The American West has a long and colorful history of men killing each other over the some of the stupidest reasons imaginable.

For instance, one of my own ancestors–a cold-blooded gunfighter and alcoholic psychopath named John Wesley Hardin, a confirmed killer of 27 men but who claimed to have killed 42 men in total—gained immortality (thanks to Time-Life Books) as "a man so mean he once shot a man for snoring too loud."*

I suspect then that Great-Great-Great-Uncle John would have found a kindred spirit in 63-year-old William Earl Cunningham of Laurel, Montana, who is facing deliberate homicide charges after allegedly slashing the throat of another man in a booze-tinged argument over which branch of the U.S. military was better—the Army or the Marines.

According to the Billings Gazette, Cunningham was at a picnic at a friend's house last Saturday night when he started arguing the relative merits of the U.S. Army over the U.S. Marine Corps with 40-year-old Nathan Horn.

Cunningham claims that as the service branch argument became more heated, Horn took a swing at him. Yellowstone County prosecutors say that Cunningham—whose blood-alcohol level was over measured at 0.217 percent, or well over twice the legal limit to drive in Montana—then decided it was a good time to become Army Strong and pushed Horn back before slashing the man's throat with a 3 1/2-inch folding knife.
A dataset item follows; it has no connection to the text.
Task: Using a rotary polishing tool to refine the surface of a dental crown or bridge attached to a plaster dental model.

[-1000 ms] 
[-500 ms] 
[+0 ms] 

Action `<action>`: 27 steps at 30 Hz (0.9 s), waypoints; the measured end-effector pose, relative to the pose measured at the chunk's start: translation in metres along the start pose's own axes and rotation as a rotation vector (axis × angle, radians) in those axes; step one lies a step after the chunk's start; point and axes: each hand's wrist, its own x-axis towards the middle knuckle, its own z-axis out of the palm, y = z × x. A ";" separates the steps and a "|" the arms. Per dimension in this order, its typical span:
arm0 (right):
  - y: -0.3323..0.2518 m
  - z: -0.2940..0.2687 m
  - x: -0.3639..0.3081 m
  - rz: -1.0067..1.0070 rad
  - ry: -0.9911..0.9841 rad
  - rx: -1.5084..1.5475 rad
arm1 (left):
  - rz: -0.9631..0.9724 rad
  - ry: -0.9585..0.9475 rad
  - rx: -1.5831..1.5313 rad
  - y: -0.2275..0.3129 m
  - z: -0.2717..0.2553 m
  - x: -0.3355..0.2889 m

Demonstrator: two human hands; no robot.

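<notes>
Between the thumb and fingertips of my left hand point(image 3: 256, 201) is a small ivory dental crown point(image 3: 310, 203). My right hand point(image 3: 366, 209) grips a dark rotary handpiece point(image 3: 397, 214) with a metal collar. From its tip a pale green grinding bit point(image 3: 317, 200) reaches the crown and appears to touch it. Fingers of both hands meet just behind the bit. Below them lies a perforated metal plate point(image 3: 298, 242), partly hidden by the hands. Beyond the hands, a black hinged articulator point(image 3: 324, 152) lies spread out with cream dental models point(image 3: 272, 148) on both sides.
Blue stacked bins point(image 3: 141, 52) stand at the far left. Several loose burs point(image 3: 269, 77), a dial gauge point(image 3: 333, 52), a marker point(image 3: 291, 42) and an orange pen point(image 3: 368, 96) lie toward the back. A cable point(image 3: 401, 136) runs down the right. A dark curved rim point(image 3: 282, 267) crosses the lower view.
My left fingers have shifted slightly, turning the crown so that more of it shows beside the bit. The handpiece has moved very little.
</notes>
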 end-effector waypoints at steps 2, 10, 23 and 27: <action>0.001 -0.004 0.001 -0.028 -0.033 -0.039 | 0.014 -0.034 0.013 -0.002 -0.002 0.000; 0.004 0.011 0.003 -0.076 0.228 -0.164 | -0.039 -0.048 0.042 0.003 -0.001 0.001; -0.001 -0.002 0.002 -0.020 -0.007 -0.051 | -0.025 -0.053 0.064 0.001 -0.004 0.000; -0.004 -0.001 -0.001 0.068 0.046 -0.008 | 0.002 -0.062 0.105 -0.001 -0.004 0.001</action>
"I did what the Army taught me to do," said Cunningham, according to court documents.

Authorities say that Horn suffered a deep cut to the left side of his neck and another deep wound to the cheek, and died about an hour later.

On Tuesday, a Montana judge set Cunningham's bond at $500,000. He has not yet entered a plea in the case.

Authorities say that they can't confirm if either man had actually served in the military, but say that both Cunningham and Horn did have prior criminal records for "unspecified violent crimes."

*After a 17-year stretch in prison, Hardin (who, incidentally, was not highly-regarded in our family) did the most natural thing imaginable—he passed the Texas bar exam and briefly became a lawyer before being shot in the head while playing dice in an El Paso saloon in 1896. Seventy-two years later, Bob Dylan curiously decided to title his first Biblically-themed album after him–albeit misspelling his name as John Wesley Harding.